Katarina "Kata" Dalström (18 December 1858, Emtöholm, Västervik Municipality, Kalmar County – 11 December 1923), born Anna Maria Katarina Carlberg in a wealthy upper-class family, became one of Sweden’s leading socialist agitators and leftist writers of her time. She also wrote books, mostly political texts, but also books about Norse Mythology and Viking legends.
Kata Dalström was born in to a wealthy family. Politically, Kata Dalström developed from liberalism, which was radical enough according to her family, towards Marxism and revolutionary socialism. In 1893 she joined the Swedish Social Democratic Party and was the first woman elected to the executive committee of the party in 1900. She was an outspoken supporter of Norway's right to independence from Sweden, which was proclaimed in 1905. In the question of Women suffrage, she was careful not to be to radical when the question was debated in 1905, because she was afraid that it would delay the reform of male suffrage.

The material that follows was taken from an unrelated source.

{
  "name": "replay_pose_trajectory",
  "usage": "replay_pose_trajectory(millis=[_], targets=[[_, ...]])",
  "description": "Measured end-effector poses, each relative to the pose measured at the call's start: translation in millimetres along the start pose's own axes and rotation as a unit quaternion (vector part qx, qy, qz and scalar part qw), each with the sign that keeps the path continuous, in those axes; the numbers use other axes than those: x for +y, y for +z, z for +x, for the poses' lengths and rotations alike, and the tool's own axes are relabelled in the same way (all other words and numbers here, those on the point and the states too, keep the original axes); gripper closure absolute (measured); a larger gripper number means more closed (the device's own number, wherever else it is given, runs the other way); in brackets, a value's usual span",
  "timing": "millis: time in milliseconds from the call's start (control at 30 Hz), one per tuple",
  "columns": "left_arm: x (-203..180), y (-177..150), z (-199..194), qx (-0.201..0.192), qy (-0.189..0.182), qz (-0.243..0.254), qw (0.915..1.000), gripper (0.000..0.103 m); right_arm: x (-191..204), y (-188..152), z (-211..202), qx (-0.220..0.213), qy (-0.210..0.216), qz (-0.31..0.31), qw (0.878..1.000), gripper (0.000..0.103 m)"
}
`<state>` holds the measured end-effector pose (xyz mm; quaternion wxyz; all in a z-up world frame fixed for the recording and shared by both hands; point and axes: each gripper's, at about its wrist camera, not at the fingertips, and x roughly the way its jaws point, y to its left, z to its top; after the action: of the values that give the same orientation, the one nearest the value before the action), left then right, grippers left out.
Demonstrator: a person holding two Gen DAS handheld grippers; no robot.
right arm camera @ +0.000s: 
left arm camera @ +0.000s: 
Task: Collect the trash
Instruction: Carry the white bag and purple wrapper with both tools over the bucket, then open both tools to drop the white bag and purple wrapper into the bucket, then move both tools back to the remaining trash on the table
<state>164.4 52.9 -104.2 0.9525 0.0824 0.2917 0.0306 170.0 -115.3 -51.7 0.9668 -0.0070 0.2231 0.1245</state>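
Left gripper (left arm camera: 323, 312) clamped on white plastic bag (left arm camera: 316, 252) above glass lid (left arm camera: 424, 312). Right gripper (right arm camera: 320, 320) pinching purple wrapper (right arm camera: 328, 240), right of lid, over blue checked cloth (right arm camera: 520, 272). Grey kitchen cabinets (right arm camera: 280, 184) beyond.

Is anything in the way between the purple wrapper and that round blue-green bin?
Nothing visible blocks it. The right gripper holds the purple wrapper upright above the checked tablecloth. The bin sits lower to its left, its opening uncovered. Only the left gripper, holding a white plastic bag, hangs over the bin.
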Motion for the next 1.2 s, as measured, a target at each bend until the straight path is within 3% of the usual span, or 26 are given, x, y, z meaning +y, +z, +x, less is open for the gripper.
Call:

One of the controversies Kata Dalström was responsible for within the Swedish Communist group was her view on religion. She wanted to see a more open approach towards Christianity, which according to her was entirely fusible with Socialism. This view was criticized, especially by the outspoken atheist Ture Nerman. Nerman was supported by Zinoviev, the leader of the Communist International, who, although a supporter of religious freedom, declared that a communist politician had to be atheist to understand Marxism.